Opportunities abound for shops with white-ink capabilities.
“For retail, Madd Mats can be used as welcome mats or counter mats,” he says. “They can also be used on a garage floor or for lining truck beds. We can even combine multiple prints in 5 x 10-foot sections to completely cover the floor in a store or a tradeshow booth as an alternative to carpet.” By adding white ink to the process, he says they can now print whatever message a client wants, in any color combination.
“With white, we can control colors much better when printing on any type of clear material than we could using four colors,” he adds.
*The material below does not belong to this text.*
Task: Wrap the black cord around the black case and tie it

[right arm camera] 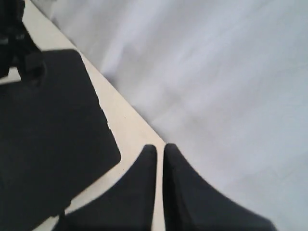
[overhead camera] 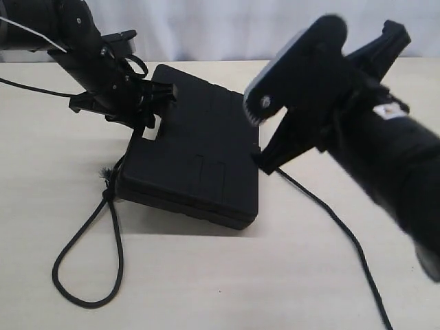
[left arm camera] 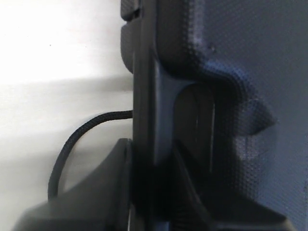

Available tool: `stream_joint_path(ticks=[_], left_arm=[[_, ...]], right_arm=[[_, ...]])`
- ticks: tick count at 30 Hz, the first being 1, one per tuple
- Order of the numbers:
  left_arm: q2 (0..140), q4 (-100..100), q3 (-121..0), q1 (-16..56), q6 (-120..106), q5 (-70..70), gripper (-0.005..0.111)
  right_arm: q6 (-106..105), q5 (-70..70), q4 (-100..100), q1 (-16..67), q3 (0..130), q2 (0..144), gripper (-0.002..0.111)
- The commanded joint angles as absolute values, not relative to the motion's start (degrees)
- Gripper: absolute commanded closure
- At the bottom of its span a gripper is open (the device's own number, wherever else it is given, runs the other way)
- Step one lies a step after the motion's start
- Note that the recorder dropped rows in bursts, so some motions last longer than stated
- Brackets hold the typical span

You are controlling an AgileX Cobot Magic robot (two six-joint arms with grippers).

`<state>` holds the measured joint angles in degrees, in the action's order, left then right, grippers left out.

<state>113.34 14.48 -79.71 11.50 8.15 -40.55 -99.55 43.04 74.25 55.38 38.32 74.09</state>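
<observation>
The black case (overhead camera: 199, 155) is tilted, its far-left edge raised off the table while its near edge rests on it. My left gripper (overhead camera: 152, 110) is shut on that raised edge by the handle slot. In the left wrist view the case (left arm camera: 240, 72) edge sits clamped in the left gripper (left arm camera: 149, 187). The black cord (overhead camera: 89, 240) passes under the case. It forms a loop at the front left with its knot and tuft (overhead camera: 104, 177), and trails off to the front right (overhead camera: 344, 234). My right gripper (overhead camera: 393, 34) is raised, shut and empty (right arm camera: 160, 149), well above the case (right arm camera: 48, 120).
The beige table (overhead camera: 206, 282) ends at a white backdrop (right arm camera: 216, 72) behind. A stretch of cord (left arm camera: 72, 139) curves on the table beside the left fingers. The right arm (overhead camera: 399, 165) hangs over the table's right side.
</observation>
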Motion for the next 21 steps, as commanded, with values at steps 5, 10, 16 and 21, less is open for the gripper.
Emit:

That’s not to suggest printing with white is always an easy undertaking. “There are challenges,” Freije points out, regarding white-ink capabilities. “Basically, what we do is print an undercoat or overcoat of white and then print color. You have to set up different layers in the files because trapping can be an issue.”
City Graphics: white for Wa-Hoo
When a client inquired if it were possible to put up window graphics that would let the light in without being transparent, Mark Voorhees, general manager of City Graphics Designs (citygraphicsllc.net) in Fraser, Michigan, quickly said, “Yes!”
Just months ago the company purchased and installed the Roland VersaCamm VS-640 printer/cutter with metallic and white-ink printing features. “We really thought its ability to print with metallic inks would allow us to offer something no one else in our area has,” says Voorhees. “The white-ink capabilities just seemed like something extra.”
On this project, though, white ink offered the perfect answer. The owner of Wa-Hoo, a popular Asian eatery in downtown Detroit, planned to expand the restaurant into newly leased adjacent space. “While the work was going on, he wanted to cover the windows with graphics that would look the same, whether viewed from inside or outside’ reports Voorhees. “Before we had the VS-640, the only thing we could offer would have been window film.”
With white ink, he advised the client, passersby on the street would see the graphics, without seeing inside. “It doesn’t seem like printing with white ink should be such a big deal, but our options would have been limited if we could only print in color on clear media,” says Voorhees.